Schuss pour des vacances d’hiver écolo !

Sports d’hiver et écologie paraissent antinomiques. Pourtant, il y a quantité d’écogestes à adopter pour limiter son empreinte écologique à la montagne !

Schuss pour des vacances d'hiver écolo !

Les vacances d’hiver battent leur plein, et vous vous apprêtez peut-être à arpenter les pistes ! Au ski également, il est possible d’agir de manière responsable et ainsi de limiter son impact sur la planète dans une activité qui n’a pas la réputation d’être écologique.

Limiter son empreinte écologique : au ski aussi !

Dans les Alpes de Suisse occidentale, les activités sportives générées par les installations de ski affectent 44 % de la surface de l’habitat du tétras lyre,  cet oiseau emblématique du massif montagneux, entraînant au sein des domaines skiables des réductions pouvant aller jusqu’à 49 % de ses effectifs.
Il a été constaté que les infrastructures et la pratique des sports d’hiver qui en découlent sont le principal facteur affectant la densité des populations de tétras. L’impact sur les populations est perceptible jusqu’à une distance d’au moins 1500 m des installations.

Le tetras lyreAinsi, les chercheurs préconisent la création de zones de refuge hivernal. Les modèles quantitatifs développés par les biologistes permettront de localiser précisément ces zones de refuge dans le paysage.

L’essor des sports d’hiver de plein air a profondément changé nos paysages alpins. Des stations touristiques, de plus en plus nombreuses et importantes ont été implantées dans des zones traditionnellement réservées aux prairies et aux pâturages. De plus, les réseaux de remontées mécaniques ont entraîné de profondes modifications du paysage (pylônes et câbles aériens, défrichements, aménagement de pistes, etc.).

Cette recherche livre des solutions expérimentales pour améliorer la situation. Des réserves ou refuges permettant la tranquillité hivernale de la faune sauvage sont à créer à proximité des domaines skiables.

A vous d’agir !

Les Saisies : vers la certification ISO14001 !

Saviez-vous que la fameuse station familiale de Savoie abritait 26 espèces protégées ?
Tétras lyre, lièvres blancs, renards et hermines peuplent la zone Natura 2000, voisine des pistes de ski des Saisies.

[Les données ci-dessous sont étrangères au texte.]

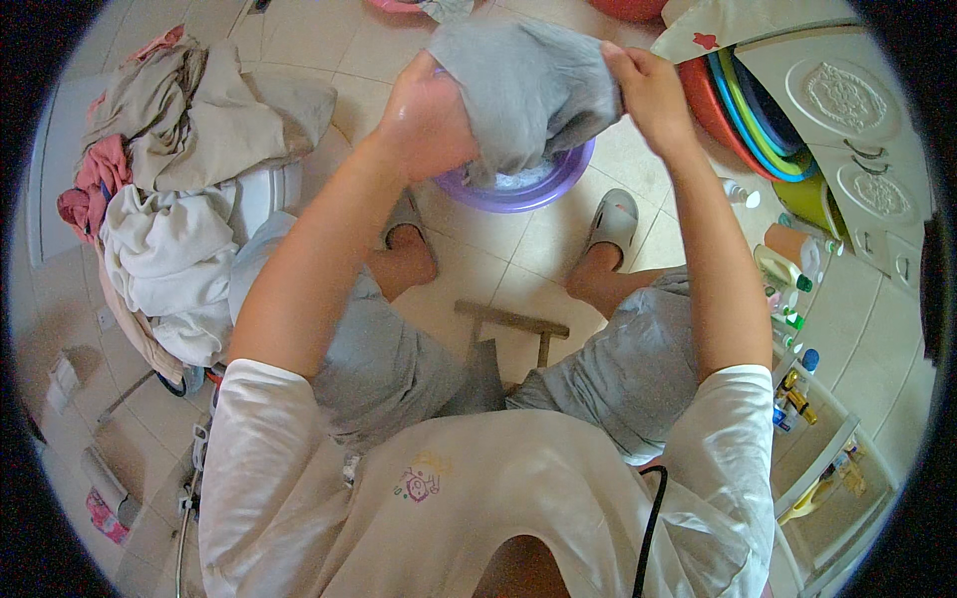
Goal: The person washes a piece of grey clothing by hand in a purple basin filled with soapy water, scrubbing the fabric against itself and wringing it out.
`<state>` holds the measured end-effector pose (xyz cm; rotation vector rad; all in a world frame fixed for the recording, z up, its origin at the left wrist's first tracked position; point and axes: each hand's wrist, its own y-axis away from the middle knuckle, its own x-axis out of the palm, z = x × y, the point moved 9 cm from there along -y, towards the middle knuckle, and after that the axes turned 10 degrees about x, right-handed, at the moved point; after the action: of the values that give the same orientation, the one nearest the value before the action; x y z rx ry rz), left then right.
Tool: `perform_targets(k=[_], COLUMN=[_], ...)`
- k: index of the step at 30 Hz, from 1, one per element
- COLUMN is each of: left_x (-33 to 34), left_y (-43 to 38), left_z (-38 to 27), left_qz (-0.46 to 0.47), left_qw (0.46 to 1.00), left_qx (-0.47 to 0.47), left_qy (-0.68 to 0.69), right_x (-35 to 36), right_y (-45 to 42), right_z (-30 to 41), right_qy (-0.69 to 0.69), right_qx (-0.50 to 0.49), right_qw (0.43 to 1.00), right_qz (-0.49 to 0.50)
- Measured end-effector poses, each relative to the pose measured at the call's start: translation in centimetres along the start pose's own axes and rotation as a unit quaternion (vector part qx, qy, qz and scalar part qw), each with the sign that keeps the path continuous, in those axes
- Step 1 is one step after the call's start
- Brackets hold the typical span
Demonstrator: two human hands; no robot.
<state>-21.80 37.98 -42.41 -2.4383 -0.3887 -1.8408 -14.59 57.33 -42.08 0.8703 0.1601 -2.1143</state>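
Observation:
A wet-looking grey cloth (534, 82) is stretched between my two hands, with its lower part bunched and hanging. My left hand (430, 112) grips its left side, the fingers partly hidden behind the fabric. At the upper right corner, my right hand (652, 96) pinches the cloth between thumb and fingers. Beneath it on the floor stands a purple plastic basin (516, 200) holding whitish suds (523, 178). The cloth covers most of the basin's far side, so I cannot tell what else is in it.
Clothes, including a white garment (168, 261) and beige trousers (217, 119), are heaped at my left. Stacked coloured basins (703, 112) lean against a cabinet (837, 97) at right, near several bottles (781, 269) and a drawer unit (822, 478). My slippered feet (613, 224) flank the purple basin.

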Motion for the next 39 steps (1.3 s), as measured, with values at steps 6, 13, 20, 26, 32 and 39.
perform_targets(k=[6, 13, 20, 26, 32, 39], left_x=[1.0, 2.3, -3.7, -0.6, -0.7, -3.3], left_y=[-0.8, -0.2, 0.9, 0.6, 0.9, 1.4], left_z=[0.9, 1.8, -1.6, -2.0, -1.3, -2.5], left_qz=[0.026, 0.081, -0.142, -0.228, -0.313, -0.291], left_qw=[0.988, 0.975, 0.897, 0.801, 0.898, 0.905], left_qx=[0.119, 0.118, 0.24, 0.124, 0.28, 0.235], left_qy=[0.091, 0.169, -0.342, -0.54, -0.134, -0.203], right_x=[5.3, 7.4, 6.4, 6.8, 6.9, 9.5], right_y=[6.3, 5.0, 5.7, 5.4, 7.6, 6.6], right_z=[10.1, 11.2, 13.5, 11.9, 14.9, 15.0], right_qy=[0.02, 0.14, 0.112, -0.126, 0.052, 0.14], right_qx=[-0.13, -0.163, -0.247, -0.111, -0.256, -0.251], right_qw=[0.989, 0.954, 0.928, 0.967, 0.946, 0.928], right_qz=[-0.061, -0.207, -0.255, -0.192, -0.19, -0.238])
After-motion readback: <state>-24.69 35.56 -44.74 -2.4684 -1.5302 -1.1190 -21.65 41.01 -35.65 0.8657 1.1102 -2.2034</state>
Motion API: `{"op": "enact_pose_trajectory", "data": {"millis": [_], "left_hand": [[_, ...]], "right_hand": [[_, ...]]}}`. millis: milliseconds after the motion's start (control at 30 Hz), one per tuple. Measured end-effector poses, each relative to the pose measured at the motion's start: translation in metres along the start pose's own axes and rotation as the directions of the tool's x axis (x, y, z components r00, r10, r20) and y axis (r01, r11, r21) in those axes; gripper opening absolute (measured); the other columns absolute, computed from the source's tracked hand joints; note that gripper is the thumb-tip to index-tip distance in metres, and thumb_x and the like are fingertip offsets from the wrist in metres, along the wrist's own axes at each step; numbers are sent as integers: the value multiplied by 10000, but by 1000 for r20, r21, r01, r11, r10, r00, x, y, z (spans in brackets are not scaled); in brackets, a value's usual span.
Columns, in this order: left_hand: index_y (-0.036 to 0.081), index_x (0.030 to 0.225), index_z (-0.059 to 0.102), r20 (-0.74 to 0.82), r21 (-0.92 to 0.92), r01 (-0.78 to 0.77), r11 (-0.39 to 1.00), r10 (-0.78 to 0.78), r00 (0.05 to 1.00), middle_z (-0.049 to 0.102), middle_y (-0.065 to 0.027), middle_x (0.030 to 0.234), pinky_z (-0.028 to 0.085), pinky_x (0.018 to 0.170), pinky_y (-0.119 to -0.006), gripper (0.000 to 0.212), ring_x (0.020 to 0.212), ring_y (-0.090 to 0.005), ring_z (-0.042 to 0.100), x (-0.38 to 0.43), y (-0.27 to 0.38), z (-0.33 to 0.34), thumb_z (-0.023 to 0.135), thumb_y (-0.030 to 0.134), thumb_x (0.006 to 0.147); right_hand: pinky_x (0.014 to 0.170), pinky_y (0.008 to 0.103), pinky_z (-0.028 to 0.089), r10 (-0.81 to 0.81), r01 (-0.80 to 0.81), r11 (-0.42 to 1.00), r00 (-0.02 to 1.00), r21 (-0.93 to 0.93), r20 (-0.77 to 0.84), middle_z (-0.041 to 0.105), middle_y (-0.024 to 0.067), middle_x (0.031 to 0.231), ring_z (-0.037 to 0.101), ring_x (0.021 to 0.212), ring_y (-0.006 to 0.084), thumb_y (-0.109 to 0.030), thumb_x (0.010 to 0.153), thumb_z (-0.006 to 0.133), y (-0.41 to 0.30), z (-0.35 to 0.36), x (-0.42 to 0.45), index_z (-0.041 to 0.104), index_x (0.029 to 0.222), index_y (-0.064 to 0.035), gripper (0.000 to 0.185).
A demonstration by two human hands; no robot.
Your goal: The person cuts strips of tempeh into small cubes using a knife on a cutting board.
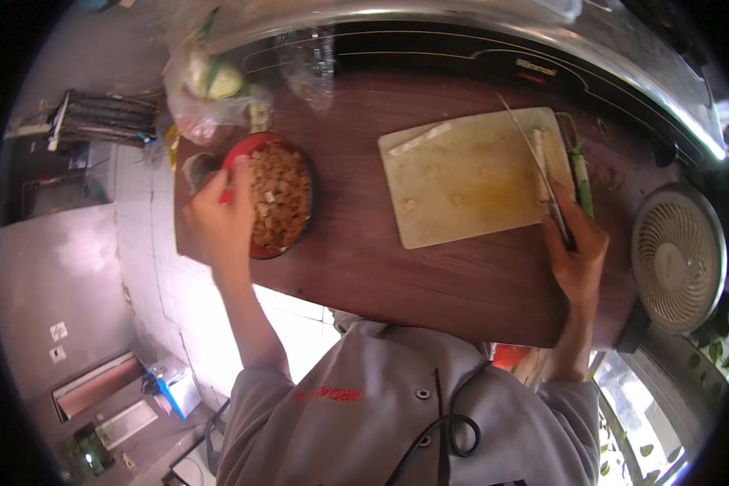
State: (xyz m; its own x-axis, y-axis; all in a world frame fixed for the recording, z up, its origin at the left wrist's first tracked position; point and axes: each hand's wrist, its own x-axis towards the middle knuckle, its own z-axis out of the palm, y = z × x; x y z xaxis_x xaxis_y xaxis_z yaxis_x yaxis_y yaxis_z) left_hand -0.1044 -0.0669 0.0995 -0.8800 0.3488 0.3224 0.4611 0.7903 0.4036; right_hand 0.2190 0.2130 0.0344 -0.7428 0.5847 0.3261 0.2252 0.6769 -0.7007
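My left hand (223, 203) is at the left rim of a red bowl (243, 146), its thumb and fingers to either side of the edge. Small brown diced pieces (279, 194), apparently food, fill the bowl. A knife (531, 143) is gripped by its handle in my right hand (577, 249). Its blade slants across the right part of a pale cutting board (455, 182), over or against a pale slab of food (559, 167); contact cannot be told. One thin pale strip (422, 138) lies along the board's far left edge, and a few crumbs and a yellowish stain mark its surface.
Green stalks or vegetables (582, 182) lie right of the board. A white fan (674, 261) stands at the right. Plastic bags (203, 79) with vegetables sit behind the bowl. Along the back runs a black Rinnai appliance panel (401, 51). The brown table (352, 261) ends before my body.
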Motion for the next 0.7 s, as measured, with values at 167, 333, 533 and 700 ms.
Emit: {"op": "enact_pose_trajectory", "data": {"millis": [167,333,533,700], "left_hand": [[72,1033,777,5,-405,-268,874,295,956,674,21,703,467,585,-257,126,612,-63,571,-42,67,23,704,174,1023],[26,1079,694,335,-603,-274,749,550,765,713,-126,876,534,565,-355,146,616,-240,662,-69,114,65,727,121,974],[56,1116,704,232,-605,-459,651,696,680,662,-97,1106,521,752,-403,256,844,-275,621,-87,130,94,785,150,893],[77,1283,677,113,-329,-600,729,661,742,548,-113,1248,472,848,-428,505,1010,-310,547,-87,123,99,833,260,839]], "right_hand": [[696,343,542,12,-12,1000,1000,27,-13,700,150,838,669,692,239,40,870,758,3,-1,1,697,1387,-90,536],[685,351,542,-72,74,997,994,17,-80,693,142,816,662,672,232,35,871,763,3,-2,4,693,1396,-99,546],[666,360,537,-3,4,999,1000,37,-8,683,128,802,655,664,233,50,863,761,-5,-5,0,691,1400,-104,563],[667,365,539,-19,18,999,1000,48,7,696,135,823,660,666,238,55,860,763,-8,-4,0,685,1403,-100,570]]}}
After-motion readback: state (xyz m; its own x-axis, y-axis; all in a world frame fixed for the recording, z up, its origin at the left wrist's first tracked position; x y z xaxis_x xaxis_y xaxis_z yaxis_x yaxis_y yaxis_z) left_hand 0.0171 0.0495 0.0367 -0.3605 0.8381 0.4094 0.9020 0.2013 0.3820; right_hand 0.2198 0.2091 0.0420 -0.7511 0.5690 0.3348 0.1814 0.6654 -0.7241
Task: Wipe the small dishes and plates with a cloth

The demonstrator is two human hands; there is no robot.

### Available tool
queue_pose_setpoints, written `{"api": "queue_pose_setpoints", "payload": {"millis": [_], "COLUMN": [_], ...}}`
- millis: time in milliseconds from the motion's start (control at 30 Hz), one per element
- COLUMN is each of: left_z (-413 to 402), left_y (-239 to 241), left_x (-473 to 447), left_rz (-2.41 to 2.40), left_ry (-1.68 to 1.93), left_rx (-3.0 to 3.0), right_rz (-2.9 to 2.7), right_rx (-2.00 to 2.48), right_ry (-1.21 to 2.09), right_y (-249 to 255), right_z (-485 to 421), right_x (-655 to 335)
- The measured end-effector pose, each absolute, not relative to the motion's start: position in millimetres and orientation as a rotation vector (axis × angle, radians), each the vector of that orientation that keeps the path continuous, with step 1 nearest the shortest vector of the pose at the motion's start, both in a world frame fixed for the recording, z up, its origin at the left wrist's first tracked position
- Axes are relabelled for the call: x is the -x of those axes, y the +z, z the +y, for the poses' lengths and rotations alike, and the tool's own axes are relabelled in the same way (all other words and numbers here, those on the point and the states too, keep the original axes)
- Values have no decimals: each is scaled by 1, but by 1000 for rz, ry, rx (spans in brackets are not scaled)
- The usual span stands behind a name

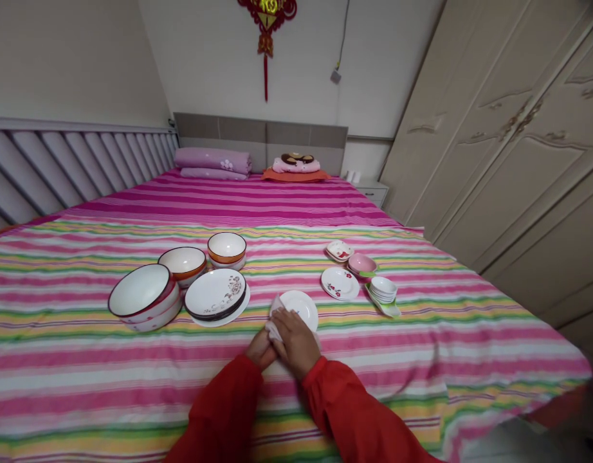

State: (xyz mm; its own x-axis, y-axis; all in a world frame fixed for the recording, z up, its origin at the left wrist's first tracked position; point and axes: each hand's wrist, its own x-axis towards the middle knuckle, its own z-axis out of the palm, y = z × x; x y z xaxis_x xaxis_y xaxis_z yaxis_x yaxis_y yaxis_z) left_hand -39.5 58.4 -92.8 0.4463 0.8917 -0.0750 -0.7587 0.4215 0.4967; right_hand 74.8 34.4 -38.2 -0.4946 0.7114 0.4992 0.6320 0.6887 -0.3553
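Observation:
A small white plate (302,304) sits on the striped bed cover near its front middle. My right hand (295,339) is closed over a white cloth (276,319) pressed against the plate's near edge. Tucked under and beside it, my left hand (258,351) has curled fingers that seem to grip the plate's or the cloth's lower edge; I cannot make out which. Both arms wear red sleeves.
To the left stand a large white bowl (143,294), a stack of plates with a flower print (216,295) and two orange-banded bowls (226,249). Small dishes, a pink bowl (362,263) and stacked white cups (383,289) lie to the right. Wardrobe doors (513,135) line the right side.

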Motion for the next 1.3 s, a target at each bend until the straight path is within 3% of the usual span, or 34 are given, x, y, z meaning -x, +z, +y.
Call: {"api": "queue_pose_setpoints", "payload": {"millis": [233,433,767,1133,1300], "left_z": [54,56,56,55,58], "left_y": [-74,-74,-61,-60,-62], "left_x": [35,36,37,33,33], "left_rz": [413,376,354,283,269], "left_ry": [1120,1176,1067,1112,1107], "left_rx": [-476,-407,-281,-255,-228], "right_rz": [-1969,-1761,-2093,-2103,-1939], "right_rx": [1174,1291,1118,1206,1256], "right_ry": [210,336,72,127,86], "right_y": [-31,-56,-77,-39,-49], "right_z": [76,53,0,64,65], "right_x": [-98,-118,-91,-65,-85]}}
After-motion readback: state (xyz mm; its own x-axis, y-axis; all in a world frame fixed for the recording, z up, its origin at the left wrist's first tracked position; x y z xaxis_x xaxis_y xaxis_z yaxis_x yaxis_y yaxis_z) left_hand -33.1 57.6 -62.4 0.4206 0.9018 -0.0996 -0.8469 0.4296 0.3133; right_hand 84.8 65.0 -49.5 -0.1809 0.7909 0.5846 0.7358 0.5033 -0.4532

Pour cette raison, la station voit vert et s’est mise en marche vers la certification ISO 14001. Cette labellisation repose sur les efforts en terme de “management environnemental”, c’est-à-dire la capacité qu’aura une organisation ou une entreprise à rechercher l’amélioration continue de la performance environnementale.

Lutter contre le hors-piste

Le hors-piste étant la principale menace pesant sur les espèces protégées de la zone, l’Office National des Forêts qui a défini le tracé des pistes joue donc un rôle important en sensibilisant moniteurs et skieurs a l’importance de ne pas sortir des zones balisées.

Moins polluer

Ce n’est un secret pour personne : le ski compte parmi les sports les plus polluants. Raison de plus pour redoubler d’efforts. Et ceux-ci concernent les grandes responsables de la pollution des stations de ski : les dameuses qui servent à resurfacer les pistes. Ces engins ont tout de même besoin de 25 litres de gasoil à l’heure ! Le gasoil des dameuses des Saisies a été remplacé par du fioul domestique qui émet moins de soufre ; aussi, les dameurs ont suivi une formation d’écoconduite. De plus, les engins ont été équipés de GPS afin d’éviter qu’ils ne passent 2 fois au même endroit. Enfin, les dameuses utilisent désormais une huile biodégradable : d’une part, en cas de fuite, on limite les dégâts d’une marée noire ; d’autre part, l’huile usagée peut être recyclée et valorisée en énergie.

Le ski, grand consommateur d’énergie

Là aussi la station poursuit des efforts notables. Les Saisies sont équipées de 230 canons à neige, machines extrêmement gourmandes en eau et en électricité. «Nous avons mis des bâches alimentaires au fond des retenues pour pouvoir réinjecter l’eau dans le réseau en cas de pénurie dans la station et nous n’utilisons pas d’adjuvants», précise Géraldine Gallice, responsable environnement à la régie. De plus, la station a souscrit un contrat électricité avec EDF par lequel l’opérateur s’engage à réinjecter de l’énergie propre à hauteur de la consommation électrique de la station.